Microsoft and other major cloud providers are already using traffic engineering to redistribute load, increase capacity on alternate routes, and in some cases throttle non-essential traffic to prioritize critical services. They are coordinating with network operators and undersea cable consortia to prioritize repairs and route capacity efficiently. However, such rerouting is inherently limited by the total capacity of alternate paths and the global pool of spare fiber and transport resources. As one industry analyst noted, “past Red Sea incidents forced large telcos and cloud providers to reroute traffic, and industry diagnostic reports later argued the initial impact estimates were too conservative.”

The Numbers: Discrepancies and What They Mean

Several numerical claims have circulated, and they deserve scrutiny:

  • An initial operator figure suggested the damaged Red Sea cables handled roughly 25% of the corridor’s traffic. This estimate has been widely quoted in mainstream reports.
  • Independent diagnostics and later operator analysis suggested the effective user impact could be considerably higher—up to 70% in some network operator assessments—because alternate paths cannot absorb the load without performance hits.
  • Repair times in past Red Sea incidents have ranged from a few weeks to several months, depending on access, vessel availability, and security. Conflict-zone repairs often take longer due to permissions and insurance hurdles.

These numbers should be used as planning signals rather than precise forecasts. Local conditions, the exact cables affected, and repair access determine the true timeline and impact.

Open Questions and Future Risks

Attribution uncertainty.
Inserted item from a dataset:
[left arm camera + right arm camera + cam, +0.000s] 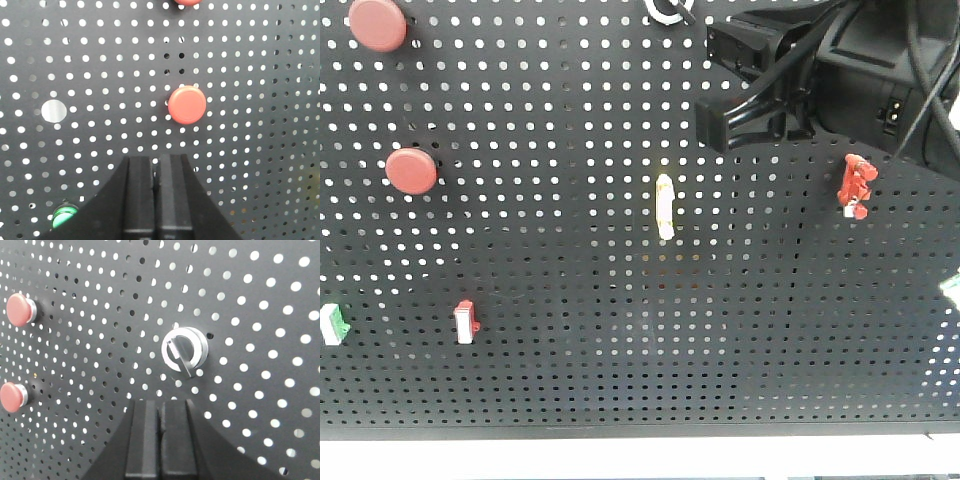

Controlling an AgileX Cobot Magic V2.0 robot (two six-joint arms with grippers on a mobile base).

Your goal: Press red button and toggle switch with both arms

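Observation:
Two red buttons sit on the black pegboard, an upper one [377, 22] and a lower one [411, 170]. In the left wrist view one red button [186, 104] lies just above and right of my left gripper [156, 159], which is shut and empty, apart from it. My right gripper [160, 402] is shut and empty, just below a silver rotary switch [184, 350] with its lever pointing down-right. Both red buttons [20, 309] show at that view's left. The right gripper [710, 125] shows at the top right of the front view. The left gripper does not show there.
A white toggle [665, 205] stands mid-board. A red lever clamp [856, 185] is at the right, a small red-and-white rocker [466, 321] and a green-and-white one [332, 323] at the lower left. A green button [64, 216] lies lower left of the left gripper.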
While geopolitical actors have been implicated publicly, conclusive forensic evidence is rarely immediate. Rushing to judgment risks misdirected policy responses.

Cascading systemic risk. Multiple simultaneous cable incidents on different routes compound the problem. Global cable-ship availability and insurance rates mean future repairs could be slower and more expensive.

Commercial exposure. Companies that assumed cloud SLA coverage would fully protect against this class of network impairment may find practical recovery limited by cross-border transport scarcity. Legal and contractual exposure could become a hot topic for enterprises and insurers.

Conclusion: Physical Infrastructure Still Underpins the Cloud

This Azure-impacting disruption is a stark reminder that the cloud’s promise of omnipresent services rides on fragile, physical infrastructure exposed to mechanical failure and geopolitical friction. The practical takeaway for IT leaders is blunt: cloud high-availability must be network-aware. Building redundancy inside a single cloud region or relying on provider backbones without considering international transport risk is insufficient for business-critical services.

Organizations should review their architecture, test multi-path failovers, and codify procedures to shift traffic and degrade gracefully when undersea routes are impaired. Until undersea cables are more numerous, easier to repair in contested waters, and less concentrated in chokepoints, network-aware architecture is not optional—it is essential.